--- Task instructions ---
A faithful copy is required of the lines from the top of the entries through the line that contains "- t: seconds", both included, with no pictures.

(Stored items from a collection)
# # # #
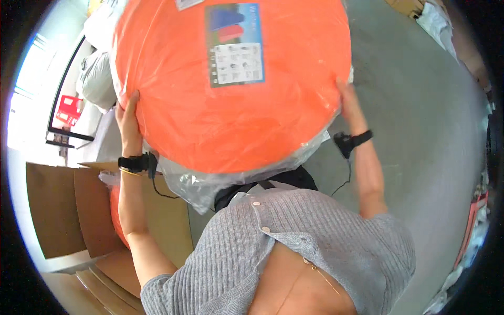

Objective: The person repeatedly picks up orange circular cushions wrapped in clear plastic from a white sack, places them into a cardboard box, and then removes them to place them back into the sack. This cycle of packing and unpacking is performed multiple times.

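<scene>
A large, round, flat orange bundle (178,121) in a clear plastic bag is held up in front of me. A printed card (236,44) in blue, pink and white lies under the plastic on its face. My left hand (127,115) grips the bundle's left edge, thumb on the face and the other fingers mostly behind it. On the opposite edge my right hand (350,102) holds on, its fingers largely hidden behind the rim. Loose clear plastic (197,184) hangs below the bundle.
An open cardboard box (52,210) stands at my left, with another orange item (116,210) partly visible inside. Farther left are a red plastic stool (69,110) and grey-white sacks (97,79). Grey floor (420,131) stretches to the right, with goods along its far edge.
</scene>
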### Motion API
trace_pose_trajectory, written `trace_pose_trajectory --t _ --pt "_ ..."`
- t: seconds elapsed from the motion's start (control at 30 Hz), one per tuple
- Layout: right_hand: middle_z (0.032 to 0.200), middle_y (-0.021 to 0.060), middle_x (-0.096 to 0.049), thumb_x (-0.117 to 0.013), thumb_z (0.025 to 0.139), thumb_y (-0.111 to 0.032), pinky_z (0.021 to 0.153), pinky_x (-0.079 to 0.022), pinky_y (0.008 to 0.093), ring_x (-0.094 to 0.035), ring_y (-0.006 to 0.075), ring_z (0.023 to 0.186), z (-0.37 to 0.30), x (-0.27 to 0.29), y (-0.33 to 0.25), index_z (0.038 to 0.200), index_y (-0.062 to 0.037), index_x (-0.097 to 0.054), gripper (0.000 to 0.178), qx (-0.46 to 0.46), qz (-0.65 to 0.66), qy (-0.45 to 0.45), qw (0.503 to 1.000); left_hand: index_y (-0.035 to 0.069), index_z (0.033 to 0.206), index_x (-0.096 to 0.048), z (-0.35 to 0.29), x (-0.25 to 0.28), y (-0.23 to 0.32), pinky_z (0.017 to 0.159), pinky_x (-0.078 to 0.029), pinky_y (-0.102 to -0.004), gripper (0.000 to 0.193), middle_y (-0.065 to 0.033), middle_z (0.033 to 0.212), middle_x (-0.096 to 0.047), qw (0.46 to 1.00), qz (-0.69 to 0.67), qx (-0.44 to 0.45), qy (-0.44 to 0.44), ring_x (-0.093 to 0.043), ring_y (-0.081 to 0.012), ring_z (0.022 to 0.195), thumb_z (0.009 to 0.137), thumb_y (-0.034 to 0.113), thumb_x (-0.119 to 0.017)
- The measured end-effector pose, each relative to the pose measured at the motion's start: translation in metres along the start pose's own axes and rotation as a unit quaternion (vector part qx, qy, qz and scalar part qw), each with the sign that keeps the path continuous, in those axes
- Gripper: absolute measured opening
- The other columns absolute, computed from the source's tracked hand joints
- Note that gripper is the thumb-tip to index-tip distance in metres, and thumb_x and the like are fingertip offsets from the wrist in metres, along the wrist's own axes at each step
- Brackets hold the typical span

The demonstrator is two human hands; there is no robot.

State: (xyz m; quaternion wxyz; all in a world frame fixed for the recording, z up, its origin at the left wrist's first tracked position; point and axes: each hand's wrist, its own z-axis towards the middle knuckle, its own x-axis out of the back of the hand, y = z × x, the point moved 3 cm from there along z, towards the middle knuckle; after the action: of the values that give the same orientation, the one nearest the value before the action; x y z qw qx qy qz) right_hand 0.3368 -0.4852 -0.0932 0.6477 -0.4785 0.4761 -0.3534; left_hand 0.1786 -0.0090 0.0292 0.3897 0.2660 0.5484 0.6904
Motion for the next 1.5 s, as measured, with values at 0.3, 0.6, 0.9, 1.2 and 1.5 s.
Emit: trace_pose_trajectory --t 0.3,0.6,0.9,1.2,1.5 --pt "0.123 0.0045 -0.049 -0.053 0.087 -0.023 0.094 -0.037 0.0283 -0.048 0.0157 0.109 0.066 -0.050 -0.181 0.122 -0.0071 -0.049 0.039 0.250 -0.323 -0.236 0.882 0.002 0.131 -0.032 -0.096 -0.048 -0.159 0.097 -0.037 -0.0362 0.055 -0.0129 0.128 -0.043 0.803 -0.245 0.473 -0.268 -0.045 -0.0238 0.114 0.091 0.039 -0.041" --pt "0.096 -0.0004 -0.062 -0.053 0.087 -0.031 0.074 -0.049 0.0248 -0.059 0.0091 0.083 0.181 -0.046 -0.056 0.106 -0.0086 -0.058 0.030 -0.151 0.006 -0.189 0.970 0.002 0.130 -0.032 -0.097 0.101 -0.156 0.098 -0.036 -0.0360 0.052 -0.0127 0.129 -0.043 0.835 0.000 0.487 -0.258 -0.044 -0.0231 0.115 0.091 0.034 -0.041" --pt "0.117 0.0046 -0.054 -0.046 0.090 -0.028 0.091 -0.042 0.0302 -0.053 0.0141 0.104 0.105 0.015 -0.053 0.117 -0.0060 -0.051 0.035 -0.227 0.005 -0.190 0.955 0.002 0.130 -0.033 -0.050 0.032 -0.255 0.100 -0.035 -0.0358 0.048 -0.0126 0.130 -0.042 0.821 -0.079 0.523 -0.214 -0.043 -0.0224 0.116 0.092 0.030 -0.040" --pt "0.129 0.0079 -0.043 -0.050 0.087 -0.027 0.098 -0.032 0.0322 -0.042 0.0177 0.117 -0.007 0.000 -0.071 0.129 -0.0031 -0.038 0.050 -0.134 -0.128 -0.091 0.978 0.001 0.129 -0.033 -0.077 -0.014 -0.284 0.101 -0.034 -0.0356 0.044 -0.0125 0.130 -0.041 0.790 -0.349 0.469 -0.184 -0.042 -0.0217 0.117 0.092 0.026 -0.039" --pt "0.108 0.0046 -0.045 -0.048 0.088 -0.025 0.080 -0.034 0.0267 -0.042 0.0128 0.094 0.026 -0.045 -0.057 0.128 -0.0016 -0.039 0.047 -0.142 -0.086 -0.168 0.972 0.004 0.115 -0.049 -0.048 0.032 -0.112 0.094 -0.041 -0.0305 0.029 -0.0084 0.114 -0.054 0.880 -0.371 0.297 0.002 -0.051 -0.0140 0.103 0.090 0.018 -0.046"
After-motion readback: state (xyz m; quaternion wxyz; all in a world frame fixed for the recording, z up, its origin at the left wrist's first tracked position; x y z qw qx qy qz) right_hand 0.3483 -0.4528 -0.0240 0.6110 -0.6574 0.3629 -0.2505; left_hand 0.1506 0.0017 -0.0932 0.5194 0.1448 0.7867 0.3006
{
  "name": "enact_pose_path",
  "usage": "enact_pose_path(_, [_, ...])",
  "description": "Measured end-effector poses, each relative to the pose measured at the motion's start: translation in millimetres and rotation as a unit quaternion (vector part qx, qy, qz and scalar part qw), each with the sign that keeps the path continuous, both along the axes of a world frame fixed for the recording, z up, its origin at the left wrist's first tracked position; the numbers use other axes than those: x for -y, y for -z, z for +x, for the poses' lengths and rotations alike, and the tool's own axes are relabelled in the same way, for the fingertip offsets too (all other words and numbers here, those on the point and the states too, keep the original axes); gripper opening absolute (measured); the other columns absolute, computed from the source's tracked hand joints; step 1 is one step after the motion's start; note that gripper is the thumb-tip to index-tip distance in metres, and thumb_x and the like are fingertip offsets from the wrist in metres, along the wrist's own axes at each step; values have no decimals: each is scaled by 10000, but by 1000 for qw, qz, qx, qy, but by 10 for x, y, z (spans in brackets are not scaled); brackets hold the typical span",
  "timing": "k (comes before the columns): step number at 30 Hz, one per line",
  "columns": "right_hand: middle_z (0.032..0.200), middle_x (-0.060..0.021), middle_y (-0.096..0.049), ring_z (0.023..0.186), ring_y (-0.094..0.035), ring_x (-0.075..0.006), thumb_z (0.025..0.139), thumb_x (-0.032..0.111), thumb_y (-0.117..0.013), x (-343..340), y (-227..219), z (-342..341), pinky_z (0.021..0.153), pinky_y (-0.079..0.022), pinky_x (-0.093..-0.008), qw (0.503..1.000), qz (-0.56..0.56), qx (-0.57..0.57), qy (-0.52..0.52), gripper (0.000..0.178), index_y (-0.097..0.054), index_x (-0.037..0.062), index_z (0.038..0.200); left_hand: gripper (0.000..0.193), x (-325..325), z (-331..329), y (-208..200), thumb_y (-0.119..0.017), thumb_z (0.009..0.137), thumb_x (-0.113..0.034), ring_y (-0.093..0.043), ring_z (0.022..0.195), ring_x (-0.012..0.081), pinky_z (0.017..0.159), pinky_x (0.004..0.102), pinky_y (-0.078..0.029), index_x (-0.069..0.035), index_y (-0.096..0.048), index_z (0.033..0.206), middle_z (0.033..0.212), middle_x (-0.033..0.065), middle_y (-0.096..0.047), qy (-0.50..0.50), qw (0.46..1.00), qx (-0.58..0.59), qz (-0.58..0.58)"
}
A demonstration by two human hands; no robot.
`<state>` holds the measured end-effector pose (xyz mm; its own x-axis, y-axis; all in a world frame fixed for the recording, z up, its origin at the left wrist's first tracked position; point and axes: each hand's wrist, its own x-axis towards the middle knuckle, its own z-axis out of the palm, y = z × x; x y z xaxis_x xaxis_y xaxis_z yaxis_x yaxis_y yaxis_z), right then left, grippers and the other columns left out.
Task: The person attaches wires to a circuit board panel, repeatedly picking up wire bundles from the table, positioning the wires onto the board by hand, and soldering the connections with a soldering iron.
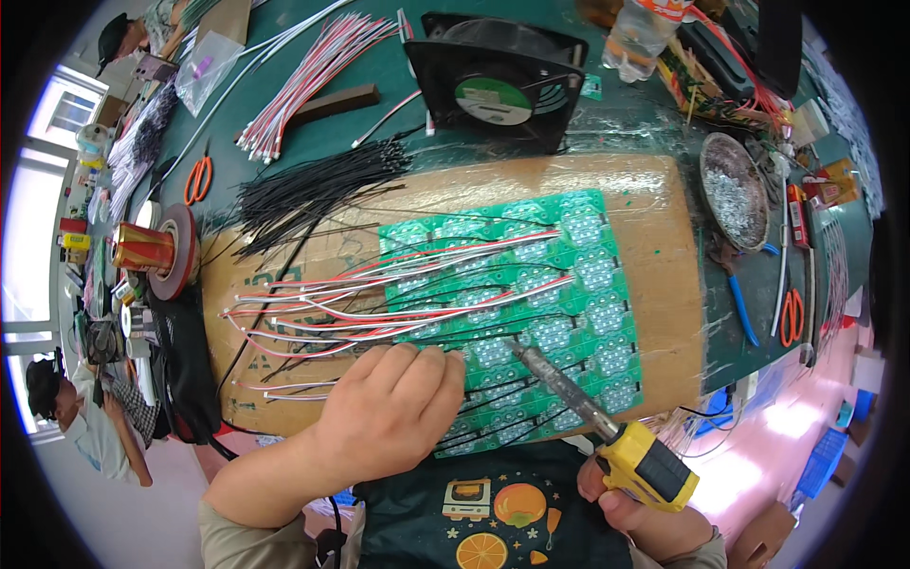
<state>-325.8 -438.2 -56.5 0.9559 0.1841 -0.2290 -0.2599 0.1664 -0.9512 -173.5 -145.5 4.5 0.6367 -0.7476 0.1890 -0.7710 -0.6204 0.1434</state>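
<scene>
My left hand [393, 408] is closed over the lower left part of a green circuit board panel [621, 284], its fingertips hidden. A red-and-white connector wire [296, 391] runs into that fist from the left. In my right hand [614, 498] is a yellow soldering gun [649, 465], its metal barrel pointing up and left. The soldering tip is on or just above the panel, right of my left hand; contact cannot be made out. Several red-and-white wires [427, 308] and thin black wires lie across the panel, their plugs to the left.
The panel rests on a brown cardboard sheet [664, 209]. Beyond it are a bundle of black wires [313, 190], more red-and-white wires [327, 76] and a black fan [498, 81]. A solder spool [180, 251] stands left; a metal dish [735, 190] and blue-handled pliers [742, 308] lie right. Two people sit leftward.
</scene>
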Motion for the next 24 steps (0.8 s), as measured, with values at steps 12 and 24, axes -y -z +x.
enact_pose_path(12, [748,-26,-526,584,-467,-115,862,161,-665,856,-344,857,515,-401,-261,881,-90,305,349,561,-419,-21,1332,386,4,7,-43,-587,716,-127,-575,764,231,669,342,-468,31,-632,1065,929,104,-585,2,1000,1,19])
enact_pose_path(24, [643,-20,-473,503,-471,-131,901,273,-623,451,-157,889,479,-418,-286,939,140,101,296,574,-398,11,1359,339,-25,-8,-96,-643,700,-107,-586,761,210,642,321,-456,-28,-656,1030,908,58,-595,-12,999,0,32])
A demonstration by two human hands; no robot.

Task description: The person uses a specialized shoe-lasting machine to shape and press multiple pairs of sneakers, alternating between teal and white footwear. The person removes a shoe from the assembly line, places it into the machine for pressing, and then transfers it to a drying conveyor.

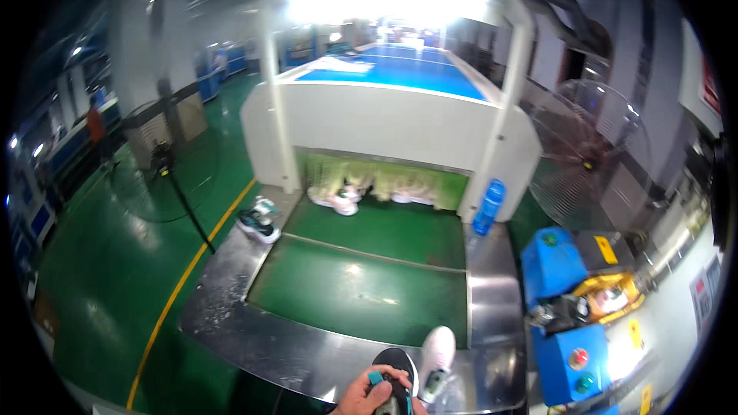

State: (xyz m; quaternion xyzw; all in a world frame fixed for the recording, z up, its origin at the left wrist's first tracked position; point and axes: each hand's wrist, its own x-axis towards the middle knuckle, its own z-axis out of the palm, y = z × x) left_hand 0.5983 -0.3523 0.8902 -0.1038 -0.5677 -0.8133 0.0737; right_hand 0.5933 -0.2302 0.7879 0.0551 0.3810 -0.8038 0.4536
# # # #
--- Completed exercise ---
Objective: The person repeatedly picks up orange circular cushions wrapped in clear plastic from a white sack, places them into a cardboard box, and then removes them to place them back into the sack. This cycle of packing and unpacking is performed multiple times.

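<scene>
A large, round, flat orange bundle (178,121) in a clear plastic bag is held up in front of me. A printed card (236,44) in blue, pink and white lies under the plastic on its face. My left hand (127,115) grips the bundle's left edge, thumb on the face and the other fingers mostly behind it. On the opposite edge my right hand (350,102) holds on, its fingers largely hidden behind the rim. Loose clear plastic (197,184) hangs below the bundle.
An open cardboard box (52,210) stands at my left, with another orange item (116,210) partly visible inside. Farther left are a red plastic stool (69,110) and grey-white sacks (97,79). Grey floor (420,131) stretches to the right, with goods along its far edge.
</scene>
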### Motion API
trace_pose_trajectory, written `trace_pose_trajectory --t _ --pt "_ ..."`
- t: seconds elapsed from the motion's start (control at 30 Hz), one per tuple

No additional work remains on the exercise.